L’autrice è Donatella Di Pietrantonio, il titolo L’arminuta, la ritornata.
Una storia minima, l’ho definita, marginale, ma che implica un fortissimo coinvolgimento, perché il tema che affronta, in un modo del tutto originale, è la maternità. Una maternità non fatta di baci e carezze, non sublimata e resa perfetta dagli stereotipi, ma dura, difficile, incompleta, incomprensibile. Una maternità doppia, rappresentata proprio dalla presenza fisica di due madri, che doppiamente addolora: da una parte a causa della percezione del rifiuto e dall’altra a causa dell’incapacità di amare, perché troppo impegnati a sopravvivere. “Oggi davvero ignoro che luogo sia una madre. Mi manca come può mancare la salute, un riparo, una certezza”, nessuna delle due ha saputo essere madre fino in fondo per la protagonista.
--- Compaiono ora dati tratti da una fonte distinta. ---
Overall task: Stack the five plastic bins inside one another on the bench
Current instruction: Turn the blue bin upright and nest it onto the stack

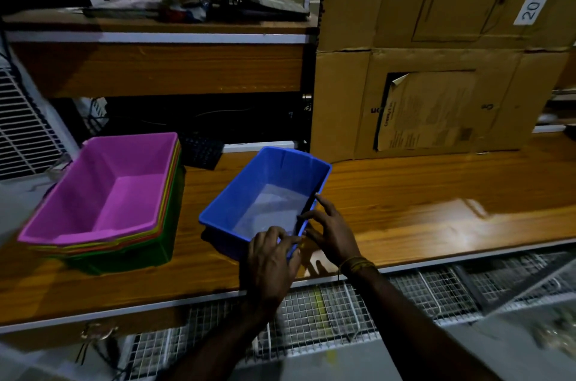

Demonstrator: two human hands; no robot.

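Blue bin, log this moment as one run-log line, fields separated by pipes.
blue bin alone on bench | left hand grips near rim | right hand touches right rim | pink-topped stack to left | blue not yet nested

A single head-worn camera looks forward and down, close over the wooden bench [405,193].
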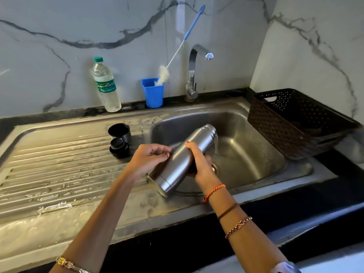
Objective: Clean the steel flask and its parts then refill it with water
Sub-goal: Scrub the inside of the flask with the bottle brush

La storia sta tutta nel ritorno di una ragazzina adolescente alla sua famiglia di origine, in un paese dell’entroterra abruzzese (terra sempre amata e presente nelle opere dell’autrice), dopo aver vissuto un’intera esistenza, che potremmo definire “normale”, con un uomo e una donna che, fino al giorno prima di arrivare “al paese”, erano stati creduti gli unici genitori.
La storia si dipana a partire da un abbandono, inspiegabile agli occhi della ragazza, attraverso la ricerca della verità che ha causato l’abbandono e che lentamente viene a galla portando con sé un profondo e sconcertante dolore, che le fa esclamare: “Da quando le sono stata restituita la parola mamma si è annidata nella mia gola come un rospo che non è più saltato fuori”.
Libro bellissimo, di grande poesia e delicatezza. Una curiosità, il lettore non conoscerà mai il nome proprio della protagonista, lei rimarrà per tutte le 163 pagine del volume semplicemente l’arminuta, la ritornata.